US Kallmann syndrome meeting 2013. Notes taken. Part 3.

USA Patient Meeting 2013. Notes taken. Part 3.

Obtaining medications with health insurance.

There are companies that can provide basic testosterone medication free of charge without insurance in the USA as long as you have a valid prescription. There is a post in the Facebook groups listing these companies.

Gaining hCG and hMG medications on health insurance is possible but it is a time consuming and lengthy process. One key point is emphasise the point that the hCG / hMG medications are required for testosterone production only and not for fertility. Insurance companies are very unlikely to approve medication for fertility use. However in patients with KS / CHH the primary reason is testosterone production and osteoporosis prevention. If you leave a message in the Facebook groups somebody who has had a lot of experience in dealing with insurance companies will be able to help and advice you.

 

Genetics.

The understanding of the genetics of KS / CHH is changing all the time and it is difficult to give many clear cut answers.

So far over 20 different genes have been implicated in causing cases of KS / CHH.

With puberty being such a defining point in human development it is not surprising there are many different genes involved in its control. No one single gene is responsible for the initiation of puberty so a defect in one gene does not always mean puberty is delayed or is absent.

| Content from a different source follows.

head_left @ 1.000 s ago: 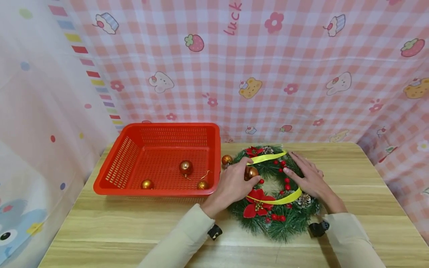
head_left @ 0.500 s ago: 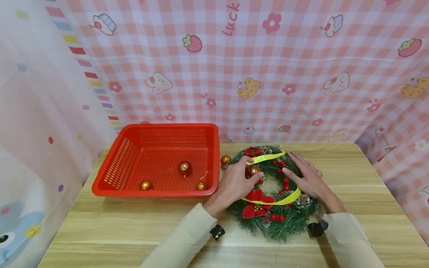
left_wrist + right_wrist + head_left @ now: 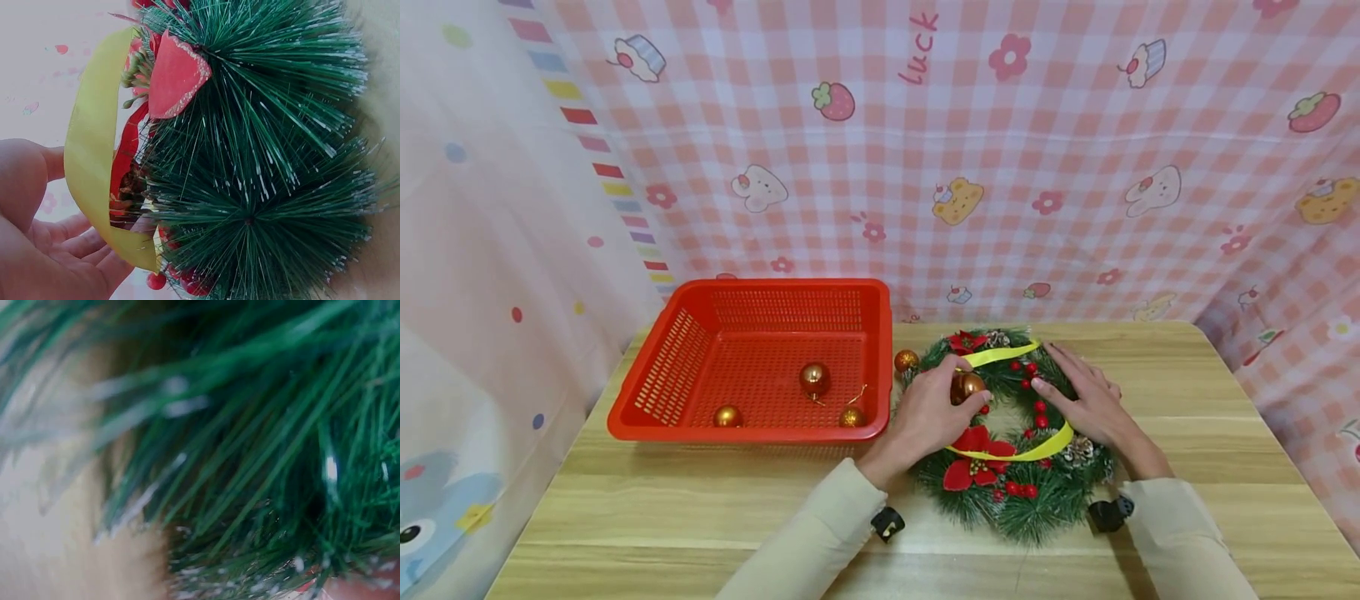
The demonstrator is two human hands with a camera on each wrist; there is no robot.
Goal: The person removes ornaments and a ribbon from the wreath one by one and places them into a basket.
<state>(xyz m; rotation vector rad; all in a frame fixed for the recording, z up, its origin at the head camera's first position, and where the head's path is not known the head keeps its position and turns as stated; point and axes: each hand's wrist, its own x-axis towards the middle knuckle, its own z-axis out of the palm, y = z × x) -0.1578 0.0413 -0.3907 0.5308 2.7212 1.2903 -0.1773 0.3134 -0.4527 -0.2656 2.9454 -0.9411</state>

KS / CHH is primarily a two or more gene defect condition, which accounts for its rarity. One gene defect on its own might cause visible symptoms such as hearing loss, dental problems, cleft lip, and delayed puberty. However it is only when this gene defect is combined with another that you get a case of KS / CHH with the full range of symptoms. It is clear by looking at families with KS / CHH that the range and severity of symptoms is not consistent, even within siblings. This makes the prediction of inheritance and the genetic screening for KS / CHH very problematic.

Over 50% of KS / CHH cases still show an unknown genetic origin. You can screen blood for the currently known genes but any negative result just means it is negative for the genes discovered so far. Research centres in Boston & Augusta in the USA or in Switzerland will test blood samples for current gene defects and then store the samples for re-testing once new gene defects are discovered.

The only exception to this is the KAL-1 mutation on the x-chromosome. KAL-1 is termed a high penetrance gene. A mutation in the KAL-1 gene can cause a case of KS on its own with no other gene defect present. Any small defect in the KAL-1 gene gives rise to a high probability of having Kallmann syndrome. The KAL-1 mutation is the one associated with the additional symptoms of anosmia, mirror movements of the hands, absence of one kidney and hearing loss.

KAL-1 causes x-linked KS, so is only found in males (there is a theoretical chance of a female having x-linked KS but has never been proved yet). X-linked KS accounts for less than 10% of all KS / CHH cases but is the one that is most easily tested for.